ACTIVITY → Output the material exactly, with every line intact.

- Opening Delimiter -

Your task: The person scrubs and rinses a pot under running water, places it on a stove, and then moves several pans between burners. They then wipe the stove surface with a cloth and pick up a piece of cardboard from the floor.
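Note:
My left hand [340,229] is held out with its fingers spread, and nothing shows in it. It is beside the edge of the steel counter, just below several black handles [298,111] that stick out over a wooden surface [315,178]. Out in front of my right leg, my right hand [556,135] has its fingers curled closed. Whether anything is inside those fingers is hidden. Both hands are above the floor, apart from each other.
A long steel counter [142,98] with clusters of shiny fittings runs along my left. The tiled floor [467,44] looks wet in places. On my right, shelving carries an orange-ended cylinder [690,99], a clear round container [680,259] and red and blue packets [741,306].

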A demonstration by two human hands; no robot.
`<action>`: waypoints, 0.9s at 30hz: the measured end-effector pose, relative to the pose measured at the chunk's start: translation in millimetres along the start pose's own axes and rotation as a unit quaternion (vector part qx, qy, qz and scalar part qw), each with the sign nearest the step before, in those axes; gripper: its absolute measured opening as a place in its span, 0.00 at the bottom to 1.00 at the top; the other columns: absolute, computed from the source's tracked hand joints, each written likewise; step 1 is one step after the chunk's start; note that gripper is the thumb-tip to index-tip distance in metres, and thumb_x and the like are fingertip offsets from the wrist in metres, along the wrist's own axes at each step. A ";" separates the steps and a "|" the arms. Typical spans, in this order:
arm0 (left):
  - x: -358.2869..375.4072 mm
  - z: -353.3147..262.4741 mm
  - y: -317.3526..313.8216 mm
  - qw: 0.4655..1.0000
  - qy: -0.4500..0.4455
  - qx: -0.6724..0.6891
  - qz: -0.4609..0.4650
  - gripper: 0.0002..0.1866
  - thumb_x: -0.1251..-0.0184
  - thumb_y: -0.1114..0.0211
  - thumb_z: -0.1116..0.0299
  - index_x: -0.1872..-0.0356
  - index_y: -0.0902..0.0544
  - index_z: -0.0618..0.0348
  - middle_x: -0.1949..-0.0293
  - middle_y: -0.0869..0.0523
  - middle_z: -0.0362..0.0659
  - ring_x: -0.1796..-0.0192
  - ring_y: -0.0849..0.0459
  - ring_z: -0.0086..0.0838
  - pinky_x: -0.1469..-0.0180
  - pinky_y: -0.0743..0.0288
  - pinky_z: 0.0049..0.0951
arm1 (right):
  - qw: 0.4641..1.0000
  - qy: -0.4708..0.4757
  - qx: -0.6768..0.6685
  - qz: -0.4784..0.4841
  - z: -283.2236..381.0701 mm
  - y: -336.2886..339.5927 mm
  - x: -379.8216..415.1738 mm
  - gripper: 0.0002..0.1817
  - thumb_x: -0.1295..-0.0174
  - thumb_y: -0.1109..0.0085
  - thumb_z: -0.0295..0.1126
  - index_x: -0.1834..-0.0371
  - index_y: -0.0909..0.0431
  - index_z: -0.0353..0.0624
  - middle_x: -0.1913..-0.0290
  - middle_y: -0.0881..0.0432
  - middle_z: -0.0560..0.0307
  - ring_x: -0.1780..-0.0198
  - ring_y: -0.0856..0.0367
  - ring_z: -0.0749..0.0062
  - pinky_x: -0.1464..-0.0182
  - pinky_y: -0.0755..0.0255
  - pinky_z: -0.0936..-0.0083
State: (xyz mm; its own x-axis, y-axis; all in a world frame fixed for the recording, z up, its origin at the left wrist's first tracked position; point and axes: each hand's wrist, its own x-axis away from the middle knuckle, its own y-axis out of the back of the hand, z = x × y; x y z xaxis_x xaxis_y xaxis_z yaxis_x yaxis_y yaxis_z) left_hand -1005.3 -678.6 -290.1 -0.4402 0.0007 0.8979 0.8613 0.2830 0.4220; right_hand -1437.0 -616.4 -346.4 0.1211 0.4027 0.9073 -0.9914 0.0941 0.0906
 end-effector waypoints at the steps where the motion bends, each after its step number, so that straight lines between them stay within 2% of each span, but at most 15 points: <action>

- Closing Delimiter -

TASK RESPONSE →
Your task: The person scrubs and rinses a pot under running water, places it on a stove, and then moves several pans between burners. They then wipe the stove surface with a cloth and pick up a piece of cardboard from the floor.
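Note:
My left hand [340,229] is held out with its fingers spread, and nothing shows in it. It is beside the edge of the steel counter, just below several black handles [298,111] that stick out over a wooden surface [315,178]. Out in front of my right leg, my right hand [556,135] has its fingers curled closed. Whether anything is inside those fingers is hidden. Both hands are above the floor, apart from each other.
A long steel counter [142,98] with clusters of shiny fittings runs along my left. The tiled floor [467,44] looks wet in places. On my right, shelving carries an orange-ended cylinder [690,99], a clear round container [680,259] and red and blue packets [741,306].
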
A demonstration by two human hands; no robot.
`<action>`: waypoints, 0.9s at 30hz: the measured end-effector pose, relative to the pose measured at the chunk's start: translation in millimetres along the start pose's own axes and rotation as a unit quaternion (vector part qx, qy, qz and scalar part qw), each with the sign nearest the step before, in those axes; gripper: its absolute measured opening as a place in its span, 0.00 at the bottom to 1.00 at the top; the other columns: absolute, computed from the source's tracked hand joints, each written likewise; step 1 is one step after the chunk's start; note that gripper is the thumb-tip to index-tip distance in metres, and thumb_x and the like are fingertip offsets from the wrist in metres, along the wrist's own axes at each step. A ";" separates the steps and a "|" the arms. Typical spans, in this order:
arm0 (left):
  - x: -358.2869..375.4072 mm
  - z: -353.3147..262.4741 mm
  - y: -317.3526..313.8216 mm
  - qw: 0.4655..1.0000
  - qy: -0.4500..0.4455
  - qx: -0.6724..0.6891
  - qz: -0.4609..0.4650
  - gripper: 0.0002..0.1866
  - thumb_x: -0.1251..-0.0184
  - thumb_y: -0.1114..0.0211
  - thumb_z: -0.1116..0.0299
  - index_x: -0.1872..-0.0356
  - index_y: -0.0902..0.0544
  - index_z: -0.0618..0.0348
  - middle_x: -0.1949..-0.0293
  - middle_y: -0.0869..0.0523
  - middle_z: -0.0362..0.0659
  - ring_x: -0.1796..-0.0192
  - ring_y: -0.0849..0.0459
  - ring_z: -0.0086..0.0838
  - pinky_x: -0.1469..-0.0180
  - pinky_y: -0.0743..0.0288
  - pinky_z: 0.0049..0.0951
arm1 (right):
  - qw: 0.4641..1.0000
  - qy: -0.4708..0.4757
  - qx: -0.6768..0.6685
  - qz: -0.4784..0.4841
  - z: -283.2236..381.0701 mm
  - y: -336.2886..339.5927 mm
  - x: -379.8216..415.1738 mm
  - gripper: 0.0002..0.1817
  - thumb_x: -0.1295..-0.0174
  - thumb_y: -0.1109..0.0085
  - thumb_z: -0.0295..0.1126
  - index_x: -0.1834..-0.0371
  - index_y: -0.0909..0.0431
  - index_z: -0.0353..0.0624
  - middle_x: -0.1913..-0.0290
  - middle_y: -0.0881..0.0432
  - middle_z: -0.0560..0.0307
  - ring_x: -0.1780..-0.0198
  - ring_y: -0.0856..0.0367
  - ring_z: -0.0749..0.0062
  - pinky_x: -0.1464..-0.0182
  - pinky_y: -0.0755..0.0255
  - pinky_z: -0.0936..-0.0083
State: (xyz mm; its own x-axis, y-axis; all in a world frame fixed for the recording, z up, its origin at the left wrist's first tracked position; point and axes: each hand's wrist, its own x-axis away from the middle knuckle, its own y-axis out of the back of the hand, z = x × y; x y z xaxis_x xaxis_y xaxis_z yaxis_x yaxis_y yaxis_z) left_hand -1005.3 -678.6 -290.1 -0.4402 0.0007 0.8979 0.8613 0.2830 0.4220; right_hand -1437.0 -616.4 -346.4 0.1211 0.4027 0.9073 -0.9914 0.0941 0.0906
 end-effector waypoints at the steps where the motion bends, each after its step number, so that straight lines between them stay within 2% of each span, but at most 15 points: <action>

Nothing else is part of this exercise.